Non ! il rencontre d’autres jeunes étudiants qui comme lui cherchent leur place (et la trouveront) : Jean-Edern Hallier et Philippe Sollers en tête… C’est que le jeune Huguenin fait partie de la bande fondatrice de Tel Quel en 1960… Il y côtoiera ce petit groupe qui a décidément grandement marqué leur génération et les suivantes : c’est un groupe un peu étrange, un peu désaccordé : Philippe Sollers et Jean-Edern Hallier bien sûr, mais aussi Renaud Matignon, Jean-Loup Dabadie et Jacques Coudol…  Rejoindront l’aventure, Jean-Louis Baudry, Denis Roche, Jacqueline Risset, Jean Ricardou, Jean Thibaudeau, Julia Kristeva… On ne va refaire l’histoire de cette revue essentielle, mais plutôt dire combien il est peu courant de lire son existence, dans le corps d’un texte intime comme celui d’Huguenin, d’y saisir des bribes d’une histoire plus large, celle de son investissement dans la revue, des distances qu’il prend avec elle…

 

Jean-Loup Dabadie, Jean-Edern Hallier, Jean-René Huguenin, Renaud Matignon, Jacques Coudol, Jean Thibaudeau & Philippe Sollers (éd. du Seuil)

 

On y entraperçoit, comme au détour ou au coin du bois, des petits bouts, périphériques de cette histoire intellectuelle que les revues, les groupes, nourrissent… On appréciera souvent les portraits caustiques et enlevés, les petites prises de bec, les lucidités intermittentes de la jeunesse… Il faut dire, comme le rappelle Mauriac en préfaçant ce Journal, deux ans après la disparition d’Huguenin en 1962 : « Le langage n’avait pas à ses yeux cette valeur absolue que lui confèrent ses amis de Tel Quel. » Des amis donc, des proches, mais qui prennent décidément un chemin divergent… Il faut dire qu’Huguenin s’agace du Nouveau roman, qu’il semble un peu trop obsédé par dieu, qu’il a un côté moralisateur parfois presque réactionnaire… En témoignent ces quelques lignes féroces qu’on ne peut résister de citer : « Jean-Edern et la bande de Tel Quel : des techniciens, des spécialistes, aussi polarisés à vingt-cinq ans, aussi définitivement fermés que des ingénieurs ou des chirurgiens, avec cette différence qu’ils conservent l’illusion d’être des cerveaux universels. »

 

 

On percevra, plus le volume avance, au gré des notes quotidiennes, le travail d’un jeune homme qui travaille pour des revues et des journaux : c’est toujours la course, un peu ennuyée, il y a toujours un texte à achever dans la précipitation, un pensum, mais aussi des envies, de grands partages… C’est, à lire Huguenin, une sorte de travail de soutier, un labeur, un exercice toujours repris.
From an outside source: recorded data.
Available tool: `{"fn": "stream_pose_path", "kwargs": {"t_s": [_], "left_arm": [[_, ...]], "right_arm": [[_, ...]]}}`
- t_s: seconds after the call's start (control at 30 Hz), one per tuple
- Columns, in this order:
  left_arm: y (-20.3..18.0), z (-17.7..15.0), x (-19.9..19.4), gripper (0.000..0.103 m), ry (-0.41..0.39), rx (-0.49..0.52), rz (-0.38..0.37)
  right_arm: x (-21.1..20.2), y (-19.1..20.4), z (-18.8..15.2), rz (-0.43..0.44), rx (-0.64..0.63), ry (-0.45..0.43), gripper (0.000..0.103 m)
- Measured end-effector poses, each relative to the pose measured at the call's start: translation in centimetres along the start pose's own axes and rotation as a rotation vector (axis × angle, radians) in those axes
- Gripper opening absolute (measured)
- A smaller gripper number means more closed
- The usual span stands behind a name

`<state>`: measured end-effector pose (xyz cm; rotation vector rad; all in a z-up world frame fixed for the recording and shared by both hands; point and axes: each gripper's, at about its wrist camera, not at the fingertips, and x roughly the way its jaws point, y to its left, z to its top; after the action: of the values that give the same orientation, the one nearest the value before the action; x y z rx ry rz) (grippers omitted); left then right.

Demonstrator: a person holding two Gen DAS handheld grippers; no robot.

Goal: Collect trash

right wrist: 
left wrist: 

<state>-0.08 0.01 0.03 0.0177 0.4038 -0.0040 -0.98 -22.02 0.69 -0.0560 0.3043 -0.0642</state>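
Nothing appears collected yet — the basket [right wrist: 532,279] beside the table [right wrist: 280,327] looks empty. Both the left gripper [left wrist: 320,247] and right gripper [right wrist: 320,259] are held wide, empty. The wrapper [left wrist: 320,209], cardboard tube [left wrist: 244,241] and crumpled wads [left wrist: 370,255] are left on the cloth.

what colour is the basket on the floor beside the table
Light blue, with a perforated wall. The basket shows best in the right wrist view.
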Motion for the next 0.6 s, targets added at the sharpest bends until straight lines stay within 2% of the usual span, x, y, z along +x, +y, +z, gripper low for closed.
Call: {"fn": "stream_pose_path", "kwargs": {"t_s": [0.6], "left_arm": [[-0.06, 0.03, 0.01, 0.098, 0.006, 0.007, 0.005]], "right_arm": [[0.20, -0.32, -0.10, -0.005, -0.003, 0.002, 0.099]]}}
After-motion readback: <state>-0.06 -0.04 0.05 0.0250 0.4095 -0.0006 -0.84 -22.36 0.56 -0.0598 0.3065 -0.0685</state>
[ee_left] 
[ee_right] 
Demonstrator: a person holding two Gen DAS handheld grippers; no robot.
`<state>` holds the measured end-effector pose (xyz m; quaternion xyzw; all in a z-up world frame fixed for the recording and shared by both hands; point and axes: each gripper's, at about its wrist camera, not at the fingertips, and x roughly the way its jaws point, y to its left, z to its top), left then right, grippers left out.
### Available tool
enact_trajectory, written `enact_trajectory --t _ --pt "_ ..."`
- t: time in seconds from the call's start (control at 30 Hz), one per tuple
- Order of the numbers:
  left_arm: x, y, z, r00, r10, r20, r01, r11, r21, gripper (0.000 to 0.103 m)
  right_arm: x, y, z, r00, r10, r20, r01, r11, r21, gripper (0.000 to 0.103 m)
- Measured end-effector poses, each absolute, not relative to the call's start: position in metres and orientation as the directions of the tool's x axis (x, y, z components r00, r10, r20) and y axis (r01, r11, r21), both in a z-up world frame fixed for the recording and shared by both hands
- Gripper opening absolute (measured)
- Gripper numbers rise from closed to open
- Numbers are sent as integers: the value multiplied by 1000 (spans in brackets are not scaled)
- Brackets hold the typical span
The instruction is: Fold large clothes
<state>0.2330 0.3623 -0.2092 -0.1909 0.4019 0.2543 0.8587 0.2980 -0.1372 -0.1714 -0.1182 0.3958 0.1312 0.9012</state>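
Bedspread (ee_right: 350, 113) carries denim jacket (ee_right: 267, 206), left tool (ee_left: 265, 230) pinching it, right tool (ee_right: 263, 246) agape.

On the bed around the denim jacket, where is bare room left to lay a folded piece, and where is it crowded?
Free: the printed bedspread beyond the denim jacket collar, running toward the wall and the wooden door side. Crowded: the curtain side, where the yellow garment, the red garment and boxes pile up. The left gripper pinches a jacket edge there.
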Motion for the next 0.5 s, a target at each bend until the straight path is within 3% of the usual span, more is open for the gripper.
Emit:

Il faut rendre sa copie, voir une exposition. On est obligé d’avoir un avis, de prendre une position. Il écrit ainsi pour Arts surtout, Réalités, Tel Quel… On en lira une grande part dans Une autre jeunesse… On perçoit dans son Journal la place ambiguë des revues : espace de rencontres, de formations, exutoire intellectuel, réseau, lieu de vraies amitiés… mais aussi empêchement, contrainte, habitude, occupation… C’est assez rare de lire cette machinerie des revues, de l’entendre dans le grand brouhaha de la vie, par touches, sur le vif, au gré de la lecture et de la vie au jour le jour d’un, décidément, drôle d’écrivain.